(Items from a data source)
____________
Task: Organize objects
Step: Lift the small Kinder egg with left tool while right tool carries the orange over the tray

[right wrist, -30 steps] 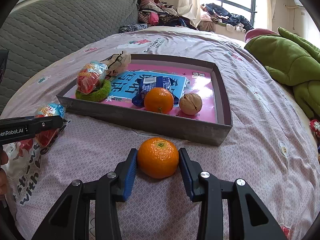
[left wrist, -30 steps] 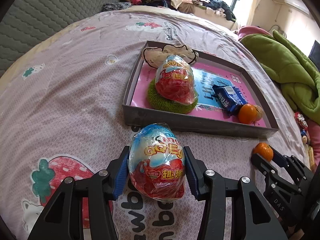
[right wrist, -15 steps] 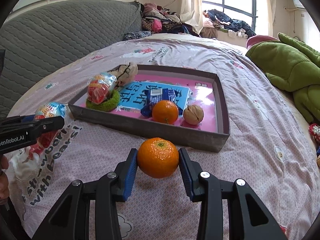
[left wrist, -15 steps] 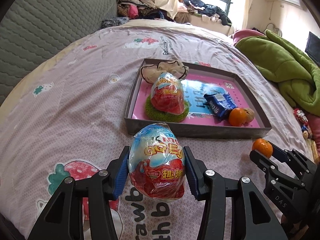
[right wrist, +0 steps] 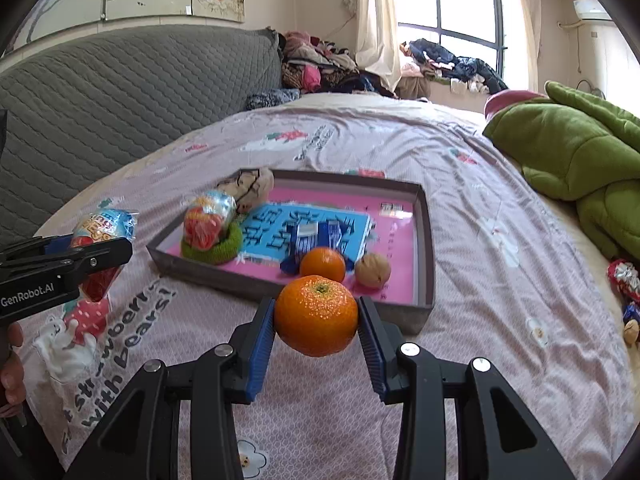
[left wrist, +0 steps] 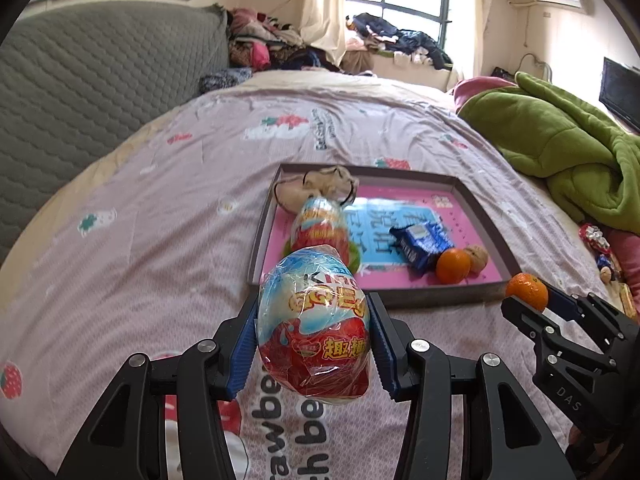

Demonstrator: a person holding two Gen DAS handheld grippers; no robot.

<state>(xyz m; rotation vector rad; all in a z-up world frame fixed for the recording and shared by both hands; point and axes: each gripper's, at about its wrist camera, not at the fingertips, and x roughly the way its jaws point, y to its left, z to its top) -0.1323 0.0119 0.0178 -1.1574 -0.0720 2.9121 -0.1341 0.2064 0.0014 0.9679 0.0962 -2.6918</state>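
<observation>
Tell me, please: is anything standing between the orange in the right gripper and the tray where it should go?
Only the tray's near wall lies ahead of the held orange in the right gripper. Just behind it sit another orange and a walnut, filling that near spot.

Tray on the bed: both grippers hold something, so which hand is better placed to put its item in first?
Probably the right. The right gripper holds the orange just before the tray's near wall, with bare pink floor behind it. The left gripper holds the wrapped egg facing the corner crowded by another egg.
</observation>
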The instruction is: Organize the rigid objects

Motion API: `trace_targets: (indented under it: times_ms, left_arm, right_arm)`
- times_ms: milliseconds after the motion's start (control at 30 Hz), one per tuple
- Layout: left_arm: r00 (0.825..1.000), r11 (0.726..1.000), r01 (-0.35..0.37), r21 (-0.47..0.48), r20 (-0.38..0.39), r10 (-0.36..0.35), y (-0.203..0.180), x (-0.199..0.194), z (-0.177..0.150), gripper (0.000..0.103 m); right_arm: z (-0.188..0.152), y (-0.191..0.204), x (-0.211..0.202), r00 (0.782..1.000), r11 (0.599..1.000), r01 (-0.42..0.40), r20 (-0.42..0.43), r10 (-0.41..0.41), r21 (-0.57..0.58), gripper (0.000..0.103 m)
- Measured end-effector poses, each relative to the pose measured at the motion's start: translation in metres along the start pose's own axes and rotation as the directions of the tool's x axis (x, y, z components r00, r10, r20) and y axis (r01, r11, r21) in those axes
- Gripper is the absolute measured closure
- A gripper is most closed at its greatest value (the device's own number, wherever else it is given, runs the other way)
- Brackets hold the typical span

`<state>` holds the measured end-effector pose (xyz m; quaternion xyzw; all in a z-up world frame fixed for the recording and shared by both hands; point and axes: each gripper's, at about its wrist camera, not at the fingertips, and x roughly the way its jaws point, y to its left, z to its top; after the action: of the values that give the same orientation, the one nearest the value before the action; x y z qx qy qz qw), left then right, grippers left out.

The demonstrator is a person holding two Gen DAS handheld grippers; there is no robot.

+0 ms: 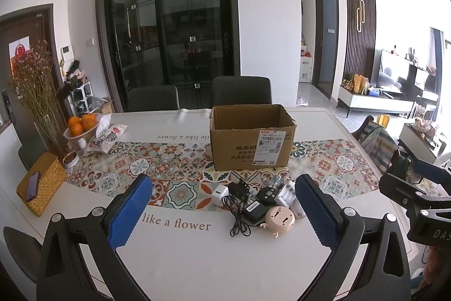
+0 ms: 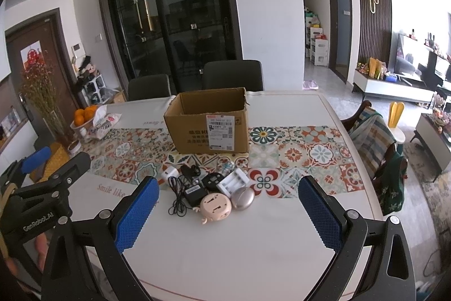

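An open cardboard box (image 1: 251, 137) (image 2: 208, 123) stands on the patterned table runner. In front of it lies a small pile: a white plug cube (image 1: 219, 193) (image 2: 169, 175), a black adapter with cable (image 1: 253, 209) (image 2: 194, 192), a round beige gadget (image 1: 280, 217) (image 2: 215, 206), a white battery charger (image 1: 284, 192) (image 2: 234, 182) and a silver oval case (image 2: 243, 197). My left gripper (image 1: 222, 188) is open, above the table, short of the pile. My right gripper (image 2: 228, 188) is open too, also short of the pile.
A bowl of oranges (image 1: 81, 126), a tissue pack (image 1: 108, 136), a vase of dried flowers (image 1: 36, 92) and a woven yellow box with a phone on it (image 1: 39, 188) stand at the table's left. Dark chairs (image 1: 241, 89) stand behind the table, another chair (image 2: 377, 137) at its right.
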<state>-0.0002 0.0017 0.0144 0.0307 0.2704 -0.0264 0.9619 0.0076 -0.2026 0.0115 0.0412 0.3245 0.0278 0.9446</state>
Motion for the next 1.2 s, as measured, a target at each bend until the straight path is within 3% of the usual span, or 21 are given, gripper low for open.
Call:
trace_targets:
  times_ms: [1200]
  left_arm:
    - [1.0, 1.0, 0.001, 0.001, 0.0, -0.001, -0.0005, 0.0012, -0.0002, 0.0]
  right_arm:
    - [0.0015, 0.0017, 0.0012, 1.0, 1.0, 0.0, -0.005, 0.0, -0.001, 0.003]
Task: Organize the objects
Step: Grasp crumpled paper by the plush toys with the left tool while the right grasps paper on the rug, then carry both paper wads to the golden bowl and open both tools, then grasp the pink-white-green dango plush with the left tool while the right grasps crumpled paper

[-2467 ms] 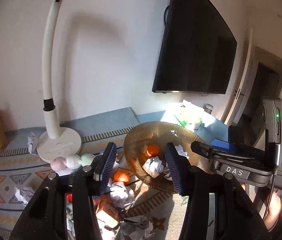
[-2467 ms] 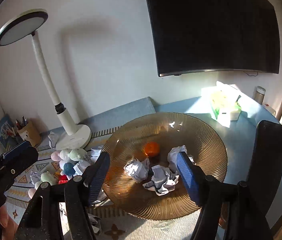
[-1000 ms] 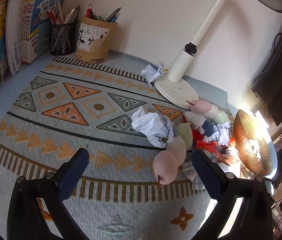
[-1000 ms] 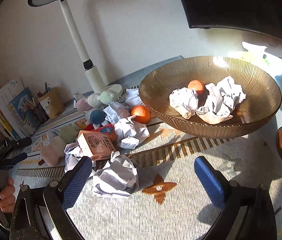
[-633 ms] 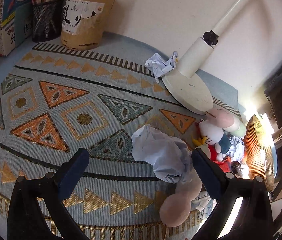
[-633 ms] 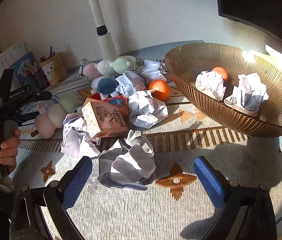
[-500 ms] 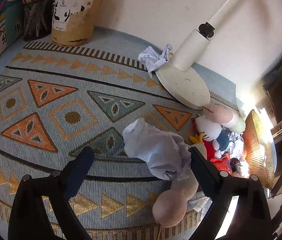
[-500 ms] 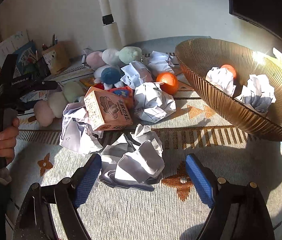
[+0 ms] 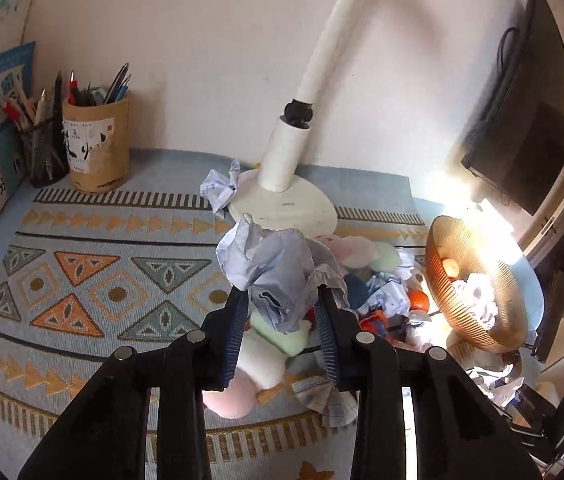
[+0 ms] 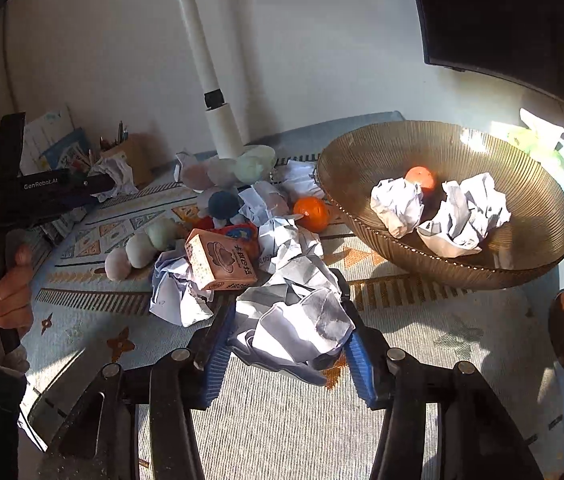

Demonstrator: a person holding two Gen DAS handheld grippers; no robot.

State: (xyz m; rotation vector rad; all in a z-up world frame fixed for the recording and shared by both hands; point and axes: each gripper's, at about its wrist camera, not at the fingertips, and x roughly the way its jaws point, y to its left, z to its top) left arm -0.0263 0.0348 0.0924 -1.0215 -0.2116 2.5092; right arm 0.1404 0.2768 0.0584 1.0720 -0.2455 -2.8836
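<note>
Now both grippers' fingers are closing, left gripper (image 9: 282, 320) and right gripper (image 10: 287, 342), on shapeless, axisless paper wads (image 9: 278, 276).

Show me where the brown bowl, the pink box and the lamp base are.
brown bowl (image 10: 537, 216): right wrist view, inner wall.
pink box (image 10: 222, 264): right wrist view, front face.
lamp base (image 9: 293, 208): left wrist view, top surface.

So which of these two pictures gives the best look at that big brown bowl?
The right wrist view: the bowl faces the camera, so its inside shows, with two paper balls and an orange. In the left wrist view the bowl sits small at the right edge, washed out by sunlight.
</note>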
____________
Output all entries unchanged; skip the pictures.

== The completed task ==
Task: Organize objects
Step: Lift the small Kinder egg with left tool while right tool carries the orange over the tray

[right wrist, -30 steps] 
[left wrist, -30 steps] 
[right wrist, -15 steps] 
[left wrist, -15 steps] 
[right wrist, +0 steps] 
[left wrist, +0 steps] 

Demonstrator: a person holding two Gen DAS handheld grippers; no robot.

<state>(xyz m; rotation vector rad; all in a z-up world frame fixed for the recording and shared by both hands; point and axes: each gripper's, at about its wrist camera, not at the fingertips, and x roughly the way its jaws point, y to its left, z to its top) -0.1323 0.0119 0.0178 -1.1574 -0.0720 2.9121 -0.1341 0.2064 0.0014 0.9679 0.0962 -2.6918</state>
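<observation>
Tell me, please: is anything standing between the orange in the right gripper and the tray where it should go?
Only the tray's near wall lies ahead of the held orange in the right gripper. Just behind it sit another orange and a walnut, filling that near spot.

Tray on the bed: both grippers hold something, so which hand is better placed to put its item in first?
Probably the right. The right gripper holds the orange just before the tray's near wall, with bare pink floor behind it. The left gripper holds the wrapped egg facing the corner crowded by another egg.
</observation>
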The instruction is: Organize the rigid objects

Motion API: `trace_targets: (indented under it: times_ms, left_arm, right_arm)`
- times_ms: milliseconds after the motion's start (control at 30 Hz), one per tuple
- Layout: left_arm: r00 (0.825..1.000), r11 (0.726..1.000), r01 (-0.35..0.37), r21 (-0.47..0.48), r20 (-0.38..0.39), r10 (-0.36..0.35), y (-0.203..0.180), x (-0.199..0.194), z (-0.177..0.150), gripper (0.000..0.103 m); right_arm: z (-0.188..0.152), y (-0.191..0.204), x (-0.211..0.202), r00 (0.782..1.000), r11 (0.599..1.000), r01 (-0.42..0.40), r20 (-0.42..0.43), r10 (-0.41..0.41), r21 (-0.57..0.58), gripper (0.000..0.103 m)
- Measured end-effector poses, each relative to the pose measured at the motion's start: translation in metres along the start pose's own axes and rotation as the directions of the tool's x axis (x, y, z components r00, r10, r20) and y axis (r01, r11, r21) in those axes
- Gripper is the absolute measured closure
- A gripper is most closed at its greatest value (the device's own number, wherever else it is given, runs the other way)
- Brackets hold the typical span

`<state>` holds the measured end-effector pose (xyz m; quaternion xyzw; all in a z-up world frame fixed for the recording and shared by both hands; point and axes: each gripper's, at about its wrist camera, not at the fingertips, and x roughly the way its jaws point, y to its left, z to its top; after the action: of the values that give the same orientation, the one nearest the value before the action; x y z qx qy qz qw), left then right, grippers left out.

The demonstrator is a person holding two Gen DAS handheld grippers; there is no robot.

+0 ms: 
+0 ms: 

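An open cardboard box (image 1: 251, 137) (image 2: 208, 123) stands on the patterned table runner. In front of it lies a small pile: a white plug cube (image 1: 219, 193) (image 2: 169, 175), a black adapter with cable (image 1: 253, 209) (image 2: 194, 192), a round beige gadget (image 1: 280, 217) (image 2: 215, 206), a white battery charger (image 1: 284, 192) (image 2: 234, 182) and a silver oval case (image 2: 243, 197). My left gripper (image 1: 222, 188) is open, above the table, short of the pile. My right gripper (image 2: 228, 188) is open too, also short of the pile.
A bowl of oranges (image 1: 81, 126), a tissue pack (image 1: 108, 136), a vase of dried flowers (image 1: 36, 92) and a woven yellow box with a phone on it (image 1: 39, 188) stand at the table's left. Dark chairs (image 1: 241, 89) stand behind the table, another chair (image 2: 377, 137) at its right.
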<state>-0.0002 0.0017 0.0144 0.0307 0.2704 -0.0264 0.9619 0.0076 -0.2026 0.0115 0.0412 0.3245 0.0278 0.9446</state>
Motion for the next 1.2 s, as measured, a target at each bend until the straight path is within 3% of the usual span, or 21 are given, gripper low for open.
Call:
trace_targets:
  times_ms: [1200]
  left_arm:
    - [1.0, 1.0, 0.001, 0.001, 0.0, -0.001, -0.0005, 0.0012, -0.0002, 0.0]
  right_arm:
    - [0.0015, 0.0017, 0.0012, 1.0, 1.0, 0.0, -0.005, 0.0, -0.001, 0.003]
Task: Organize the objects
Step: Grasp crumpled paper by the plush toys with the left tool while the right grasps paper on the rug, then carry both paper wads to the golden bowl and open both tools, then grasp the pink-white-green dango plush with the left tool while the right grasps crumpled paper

[-2467 ms] 
[-2467 ms] 
[-1000 ms] 
[-1000 ms] 
[-633 ms] 
[-633 ms] 
[-500 ms] 
[-500 ms] 
[+0 ms] 
[+0 ms] 

Demonstrator: a person holding two Gen DAS handheld grippers; no robot.

State: (xyz m; rotation vector rad; all in a z-up world frame fixed for the recording and shared by both hands; point and axes: each gripper's, at about its wrist camera, not at the fingertips, and x roughly the way its jaws point, y to its left, z to its top) left arm -0.0263 0.0348 0.0924 -1.0215 -0.2116 2.5092; right arm 0.1404 0.2768 0.0584 1.0720 -0.2455 -2.8836
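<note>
Now both grippers' fingers are closing, left gripper (image 9: 282, 320) and right gripper (image 10: 287, 342), on shapeless, axisless paper wads (image 9: 278, 276).

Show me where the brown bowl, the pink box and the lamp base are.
brown bowl (image 10: 537, 216): right wrist view, inner wall.
pink box (image 10: 222, 264): right wrist view, front face.
lamp base (image 9: 293, 208): left wrist view, top surface.

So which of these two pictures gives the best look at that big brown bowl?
The right wrist view: the bowl faces the camera, so its inside shows, with two paper balls and an orange. In the left wrist view the bowl sits small at the right edge, washed out by sunlight.
</note>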

This finishes the response to the exercise.